El tipo que duerme conmigo

Ok, debo aceptarlo y así es, no va a cambiar. Vive conmigo, duerme conmigo, se acuesta conmigo pero ama a otra. Sí estamos juntos, somos el uno para el otro, pero él sólo piensa en ella. Esa maldita gorda de gajos me roba su atención todos los días y lo secuestra siempre que quiere. No hay lencería, perversión, ni brujería que pueda con ella, simple y sencillamente es su dueña. Llega el viernes y comienzan los engaños; siempre un restaurante con SKY y siempre la mesa frente a la TV. Puedo tener un escote hasta el ombligo, no importa, su atención está en el cel de donde salen las voces de unos señores que parecen hablar de algo tan importante como la escasez de agua o el conflicto en Medio Oriente.
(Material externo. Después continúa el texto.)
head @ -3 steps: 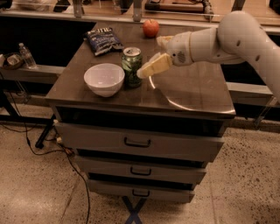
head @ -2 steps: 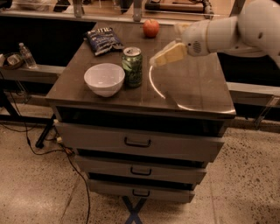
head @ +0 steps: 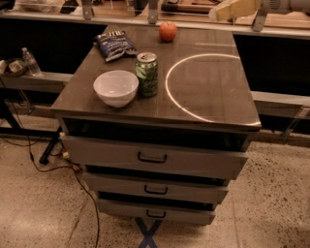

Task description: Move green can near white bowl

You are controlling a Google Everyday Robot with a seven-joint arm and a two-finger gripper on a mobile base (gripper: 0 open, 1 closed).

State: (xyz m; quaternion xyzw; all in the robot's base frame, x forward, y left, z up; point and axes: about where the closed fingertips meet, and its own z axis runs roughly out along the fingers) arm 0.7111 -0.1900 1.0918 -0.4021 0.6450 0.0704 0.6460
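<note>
Gripper claw [head: 218, 13] hangs at top right, above the cabinet's [head: 213, 97] back edge; we cannot tell whether it's spread or pressed together. On top we see white bowl [head: 116, 87], green can [head: 147, 74] upright just right of it.

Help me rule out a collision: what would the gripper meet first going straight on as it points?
The gripper, high at upper right, points left. It would likely first meet the upright metal post; the round red-orange fruit sits lower, though depth is unclear.
</note>
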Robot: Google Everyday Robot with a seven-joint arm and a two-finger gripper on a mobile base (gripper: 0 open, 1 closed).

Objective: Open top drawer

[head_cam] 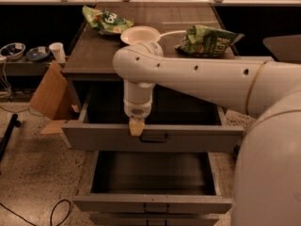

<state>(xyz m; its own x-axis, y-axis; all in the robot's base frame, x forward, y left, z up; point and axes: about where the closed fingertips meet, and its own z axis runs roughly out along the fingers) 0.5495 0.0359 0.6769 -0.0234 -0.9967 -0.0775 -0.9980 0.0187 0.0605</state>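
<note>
grey top drawer (197,138) open, claw (136,126) at front

Wide grey top drawer (197,138), highest one in the cabinet (94,60). Pulled out toward the camera, open. Flat plain front, level, facing forward. Small dark bar handle (154,137) in the middle of the front. Grey side walls running back under the brown top. Very dark inside, too dark to tell what lies there. Gripper (136,126) pointing straight down at the top edge of the front, just beside the handle and a bit above it, seeming to touch the edge.
</note>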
No importa si es con amigos, familia o extraños, él siempre termina hablando de “la hazaña en el Morumbí”, ese “maldito quinto juego”, de la jornada anterior o de la que viene. Para terminar rápido: nos fuimos a Europa y ahí se encontró con ella. Sí, soy una de ellas y si sufres de lo mismo ya sabes para donde voy y a quién me refiero. Mi novio está conmigo pero ama a la “pelota”, al “balón”, al “juego”. Perdón, él le llama de muchas formas, pero yo sólo la conozco como PINCHE FUTBOL. Si a ti también te ponen los cuernos, si eres igual de sin vergüenza que el tipo que duerme conmigo o si eres ese raro espécimen, no estás sola.